On February 7, 2006, the American Physiological Society (APS) published a Resource Book for the Design of Animal Exercise Protocols. This book was developed during series of meetings in 2003 and 2004 involving experts in the fields of exercise physiology and animal research models. It is intended for researchers, Institutional Animal Care and Use Committees (IACUCs), and those involved with research oversight. The authoring committee, which was comprised of exercise physiologists and laboratory animal veterinarians, reviewed reference material and drew upon their own experience to compile suggestions about how to design, review, and implement experimental paradigms involving animals and exercise. The APS Resource Book was peer reviewed by other exercise physiologists and laboratory animal veterinarians.

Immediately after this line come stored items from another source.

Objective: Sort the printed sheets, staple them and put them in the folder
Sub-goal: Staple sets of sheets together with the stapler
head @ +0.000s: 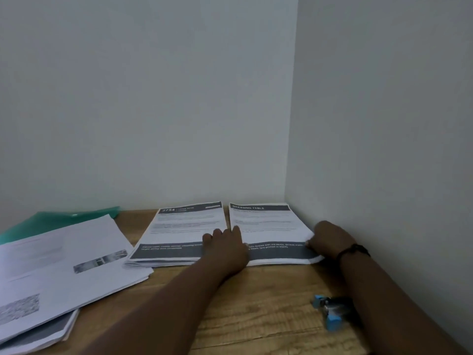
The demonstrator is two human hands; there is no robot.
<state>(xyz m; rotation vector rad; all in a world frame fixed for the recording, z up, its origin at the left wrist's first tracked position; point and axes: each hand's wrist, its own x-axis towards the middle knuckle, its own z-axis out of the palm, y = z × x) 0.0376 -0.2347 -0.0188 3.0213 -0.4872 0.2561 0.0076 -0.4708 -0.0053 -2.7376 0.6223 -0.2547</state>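
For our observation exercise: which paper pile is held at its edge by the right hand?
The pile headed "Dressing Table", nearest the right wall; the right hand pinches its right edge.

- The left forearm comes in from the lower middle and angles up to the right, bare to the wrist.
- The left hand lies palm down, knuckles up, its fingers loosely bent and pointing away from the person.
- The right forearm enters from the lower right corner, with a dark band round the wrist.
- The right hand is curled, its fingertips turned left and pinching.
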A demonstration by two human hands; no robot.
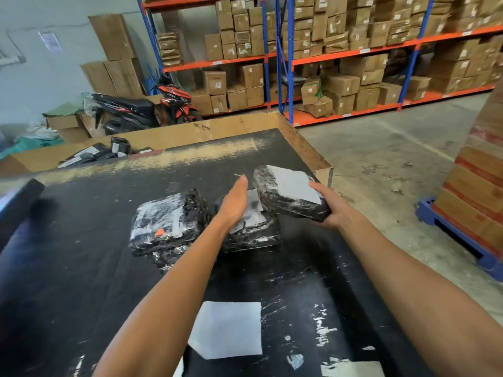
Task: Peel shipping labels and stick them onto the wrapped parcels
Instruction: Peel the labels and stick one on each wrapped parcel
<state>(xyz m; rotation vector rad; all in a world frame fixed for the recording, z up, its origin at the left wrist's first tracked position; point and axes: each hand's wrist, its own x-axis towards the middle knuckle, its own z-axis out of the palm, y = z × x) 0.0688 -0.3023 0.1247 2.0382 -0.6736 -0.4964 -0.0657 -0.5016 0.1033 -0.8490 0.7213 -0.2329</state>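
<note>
Right under your arms, a white label sheet lies flat on the black table. It looks blank from here. No words on it can be read.

Your right hand grips a black wrapped parcel by its near end, thumb on top and fingers curled under. You hold it up off the table, tilted. Its long side runs away from you and to the left. A white label is already on its top face. The writing on it is too faint to read.

Your left hand is open with straight fingers, edge-on, just beside the parcel's left side. It hangs over a second parcel on the table, which also has a white label. A third parcel lies to the left, with a small orange mark on it.

Your left hand is nearest the label on the held parcel. I think you will press it flat next, so your palm must go right and down onto the top face.
</note>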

The opening chapter of the Resource Book outlines the scope of the document and addresses the relevance of studying exercise in general as well as the specific question, why study exercise in animals? It explains how the suggestions about the use of animals in exercise paradigms contained in the APS Resource Book fit into the context of U.S. animal welfare requirements, including the Animal Welfare Act, the Public Health Service Policy on Humane Care and Use of Animals, and the ILAR Guide for the Care and Use of Laboratory Animals. Specifically, the APS Resource Book is intended to promote an informed dialogue that can help researchers and their IACUCs arrive at satisfactory answers to questions about how to assure the welfare of animals in exercise research protocols. To this end, the APS Resource Book includes 399 reference citations.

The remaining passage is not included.